#### What the exercise asks:
Pick out the lines below that include the string "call".

#### Source material:
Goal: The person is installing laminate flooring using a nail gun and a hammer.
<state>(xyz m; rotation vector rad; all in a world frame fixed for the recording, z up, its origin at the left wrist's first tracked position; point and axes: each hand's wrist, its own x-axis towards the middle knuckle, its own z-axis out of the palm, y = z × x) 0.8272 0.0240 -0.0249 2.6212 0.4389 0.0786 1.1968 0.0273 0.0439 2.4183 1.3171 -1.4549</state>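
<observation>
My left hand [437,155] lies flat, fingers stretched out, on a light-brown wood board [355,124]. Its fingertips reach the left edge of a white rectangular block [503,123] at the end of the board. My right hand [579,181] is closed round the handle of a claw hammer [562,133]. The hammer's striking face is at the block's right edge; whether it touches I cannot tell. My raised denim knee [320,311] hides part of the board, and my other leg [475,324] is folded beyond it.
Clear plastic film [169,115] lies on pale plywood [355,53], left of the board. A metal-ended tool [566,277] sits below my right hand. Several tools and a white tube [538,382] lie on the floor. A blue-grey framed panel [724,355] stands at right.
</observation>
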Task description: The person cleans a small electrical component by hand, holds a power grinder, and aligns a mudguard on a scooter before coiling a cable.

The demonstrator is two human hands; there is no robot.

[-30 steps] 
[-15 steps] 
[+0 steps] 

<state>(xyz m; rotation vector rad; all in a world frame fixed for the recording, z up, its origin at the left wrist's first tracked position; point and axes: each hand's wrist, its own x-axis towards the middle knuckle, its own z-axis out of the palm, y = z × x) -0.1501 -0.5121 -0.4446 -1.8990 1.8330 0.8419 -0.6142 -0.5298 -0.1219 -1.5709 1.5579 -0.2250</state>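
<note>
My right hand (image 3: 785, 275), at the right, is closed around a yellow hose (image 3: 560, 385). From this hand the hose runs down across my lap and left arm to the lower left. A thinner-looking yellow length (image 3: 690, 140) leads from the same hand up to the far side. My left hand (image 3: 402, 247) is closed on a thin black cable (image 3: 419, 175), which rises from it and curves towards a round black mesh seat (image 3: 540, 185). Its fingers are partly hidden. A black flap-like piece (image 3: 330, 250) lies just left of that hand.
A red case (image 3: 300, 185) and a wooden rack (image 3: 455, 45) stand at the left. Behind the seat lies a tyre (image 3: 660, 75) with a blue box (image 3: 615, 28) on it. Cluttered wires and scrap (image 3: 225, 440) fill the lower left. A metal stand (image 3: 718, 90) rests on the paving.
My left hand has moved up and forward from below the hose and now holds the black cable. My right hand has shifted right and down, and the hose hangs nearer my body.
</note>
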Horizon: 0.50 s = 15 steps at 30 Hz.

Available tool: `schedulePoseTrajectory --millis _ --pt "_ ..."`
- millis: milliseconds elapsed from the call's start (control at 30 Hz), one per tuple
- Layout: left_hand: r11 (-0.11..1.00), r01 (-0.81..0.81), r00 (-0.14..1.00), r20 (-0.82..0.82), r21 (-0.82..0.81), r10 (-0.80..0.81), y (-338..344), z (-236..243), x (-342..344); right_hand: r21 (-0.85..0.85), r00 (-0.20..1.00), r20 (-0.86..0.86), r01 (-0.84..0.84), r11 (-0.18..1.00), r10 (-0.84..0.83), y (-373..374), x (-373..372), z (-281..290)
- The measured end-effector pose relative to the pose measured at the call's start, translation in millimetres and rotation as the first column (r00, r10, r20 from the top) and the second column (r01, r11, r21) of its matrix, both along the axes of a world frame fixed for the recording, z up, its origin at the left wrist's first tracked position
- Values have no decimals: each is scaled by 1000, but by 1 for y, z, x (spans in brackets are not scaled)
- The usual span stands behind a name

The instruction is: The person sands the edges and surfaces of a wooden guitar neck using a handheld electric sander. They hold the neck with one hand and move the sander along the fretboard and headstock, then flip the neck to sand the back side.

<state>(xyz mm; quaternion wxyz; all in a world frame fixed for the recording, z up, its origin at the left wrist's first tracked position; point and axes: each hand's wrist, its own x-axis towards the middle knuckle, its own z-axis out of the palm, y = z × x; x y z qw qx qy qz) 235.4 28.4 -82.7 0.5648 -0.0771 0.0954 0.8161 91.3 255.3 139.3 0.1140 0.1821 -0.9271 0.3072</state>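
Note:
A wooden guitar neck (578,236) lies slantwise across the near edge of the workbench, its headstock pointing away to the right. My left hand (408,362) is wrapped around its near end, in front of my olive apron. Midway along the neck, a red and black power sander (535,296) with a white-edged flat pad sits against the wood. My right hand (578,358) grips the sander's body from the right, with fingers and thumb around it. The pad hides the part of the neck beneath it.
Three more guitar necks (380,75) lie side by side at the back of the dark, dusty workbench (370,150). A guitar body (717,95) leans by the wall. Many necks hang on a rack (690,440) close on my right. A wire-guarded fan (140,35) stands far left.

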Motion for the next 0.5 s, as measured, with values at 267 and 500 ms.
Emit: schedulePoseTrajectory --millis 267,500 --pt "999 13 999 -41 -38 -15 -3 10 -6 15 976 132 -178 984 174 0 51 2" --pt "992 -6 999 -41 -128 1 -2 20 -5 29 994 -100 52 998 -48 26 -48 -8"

#### Exercise solution:
- millis: milliseconds elapsed from the call's start (control at 30 Hz), one per tuple
- The measured end-effector pose relative to the pose measured at the call's start, translation in millimetres and rotation as the first column (r00, r10, r20 from the top) and the second column (r01, r11, r21) of its matrix, both along the axes of a world frame fixed for the recording, z up, its origin at the left wrist's first tracked position

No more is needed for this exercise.